Google Opens Public Domain Books for Downloading, Michigan Launches MBooks
Posted On September 5, 2006
Google has changed its policy and will now allow users to download full-image files of public domain books in its Google Book Search (http://books.google.com) collection. Until now, Google had insisted that readers remain connected to Google while they read any public domain books online. Why the change in policy? According to Adam M. Smith, product manager for Google Book Search, "It stemmed from listening to users and our library partners." Competition may have had some influence, however, both from the downloading policies of the Open Content Alliance and, now, from Google's own library partners. For example, the University of Michigan—one of Google Book Search's most generous and activist library partners—has begun releasing MBooks to the open Web, as well as to its campus users. The MBooks collection currently includes hundreds of thousands of books Google has digitized from the University of Michigan's library collection. The MBooks offer different features than the versions Google Book Search supplies directly. It also includes in-copyright books, though only to produce individual book indexing.
The Google Books Library Project digitizes content from six major research libraries—the University of Michigan, Harvard, Stanford University, Oxford University, the New York Public Library, and the University of California. (See the NewsBreak "Google Book Search Adds Big, Brave Partner: The University of California" at http://newsbreaks.infotoday.com/nbreader.asp?ArticleID=17375.) Some of these libraries, e.g., the New York Public Library, limit their contributions to public domain items only. Though Google's announcements hype the arrival of Dante and Victor Hugo on every computer, lesser known and minor works constitute the bulk of the content. Classics continue to be available from Project Gutenberg and other established public domain services, and the Open Content Alliance continues to work on the major digitization of public domain books with its own library partners. These sources provide text-searchable downloads.

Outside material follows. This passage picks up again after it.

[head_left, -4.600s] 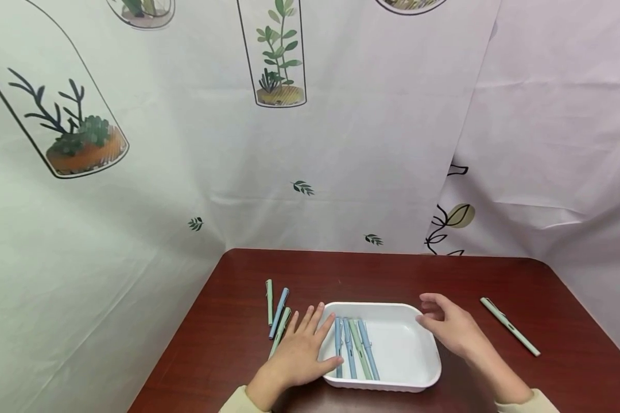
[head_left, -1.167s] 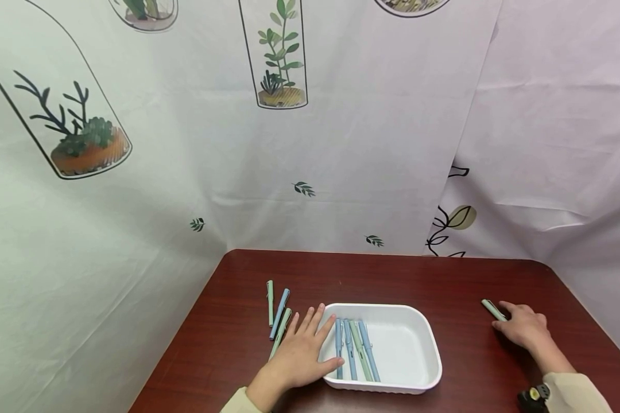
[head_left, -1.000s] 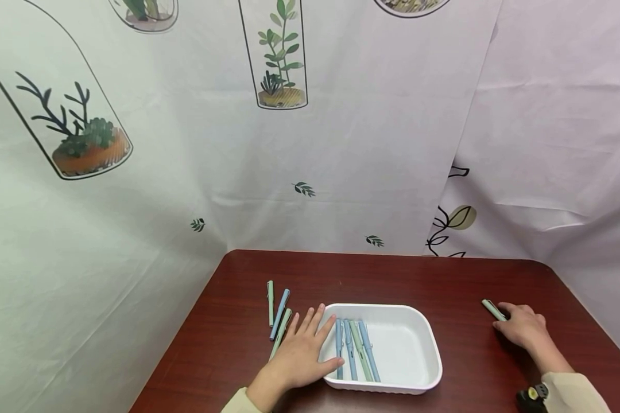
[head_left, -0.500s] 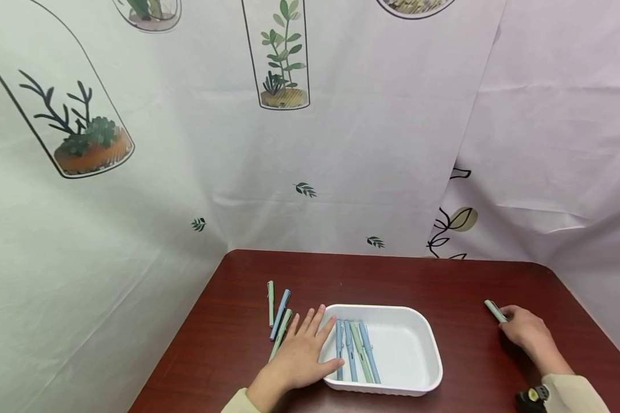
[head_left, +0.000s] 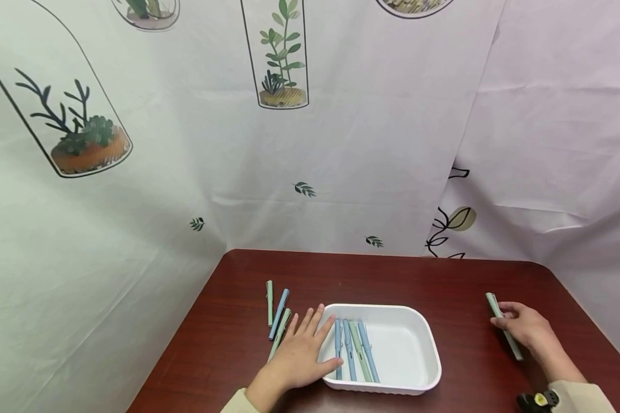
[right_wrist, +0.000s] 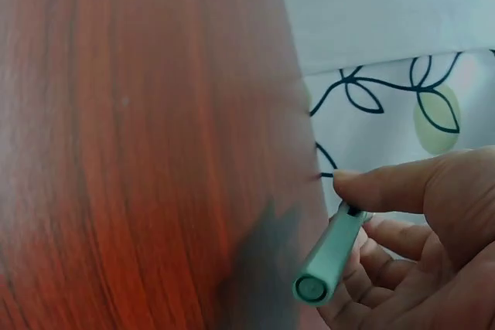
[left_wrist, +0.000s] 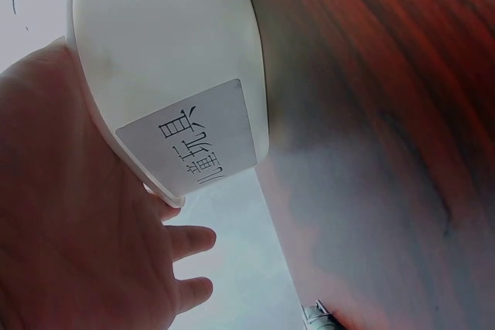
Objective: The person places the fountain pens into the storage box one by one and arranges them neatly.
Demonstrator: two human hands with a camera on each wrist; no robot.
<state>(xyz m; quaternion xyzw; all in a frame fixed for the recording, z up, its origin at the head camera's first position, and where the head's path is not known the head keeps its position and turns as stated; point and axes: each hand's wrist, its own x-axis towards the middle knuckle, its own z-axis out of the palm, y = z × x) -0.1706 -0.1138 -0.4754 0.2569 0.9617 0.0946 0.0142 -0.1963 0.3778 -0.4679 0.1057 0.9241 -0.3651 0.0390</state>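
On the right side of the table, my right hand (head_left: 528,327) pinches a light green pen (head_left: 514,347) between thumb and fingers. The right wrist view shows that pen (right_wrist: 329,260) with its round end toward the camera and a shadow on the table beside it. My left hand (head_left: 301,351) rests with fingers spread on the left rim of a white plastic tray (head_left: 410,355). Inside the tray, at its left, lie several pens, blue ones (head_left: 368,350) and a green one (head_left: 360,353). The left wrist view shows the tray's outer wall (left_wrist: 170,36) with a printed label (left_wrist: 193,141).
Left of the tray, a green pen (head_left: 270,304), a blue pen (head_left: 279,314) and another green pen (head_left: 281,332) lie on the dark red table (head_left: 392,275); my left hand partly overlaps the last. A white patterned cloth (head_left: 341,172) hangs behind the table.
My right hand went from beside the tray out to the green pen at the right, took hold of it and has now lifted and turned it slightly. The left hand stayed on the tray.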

To reach the downloadable books at Google Book Search, select the "Full View Books" button on a Google Book Search page, click on whichever title(s) interest you from a list of search results, and then choose the download option on the right of the screen. Not all the books returned will have a downloadable version. Some publishers contributing to Google Book Search under the publisher partnership grant permission for users to read the entire book, but—for now, at least—those books must be read in "Full View" mode while connected to Google. There is no apparent way to limit a search to downloadable-only results. The downloaded PDF image files can be read offline, saved, or printed out at will. Google recommends Adobe Acrobat Reader 7 for most reliable results.
Some initial press reports on Google's release of public domain books for downloading contained inaccuracies. The PDF files that Google Book Search supplies are image files with no keyword search capability. To move through a book using keywords as guides would require reading the book while connected to Google Book Search. Also, Google does not include any ads on books contributed by its library partners, a policy which, of course, covers all the downloadable books. However, the publisher-contributed and in-copyright books in "Full View" do carry sponsored links.
Some other minor points turned up in the course of researching this story. For example, not all public domain material available in Google Book Search will be downloadable. Reprints contributed through the publisher partner side of Google Book Search are handled the same as in-copyright material, with bibliographic and publisher-contributed background information and some KWIC (keyword in context) snippets of text. When asked whether the new, more generous policy might distress some of their publisher partners, Smith pointed out that many public domain books were already available through free e-book sites like Project Gutenberg. "Publishers thrive already through adding value, through annotations, introductions, etc., to public domain material in print. They will still continue to do so." As Google finds and digitizes older (pre-1923 usually) versions of the material, the older versions would become available for downloading.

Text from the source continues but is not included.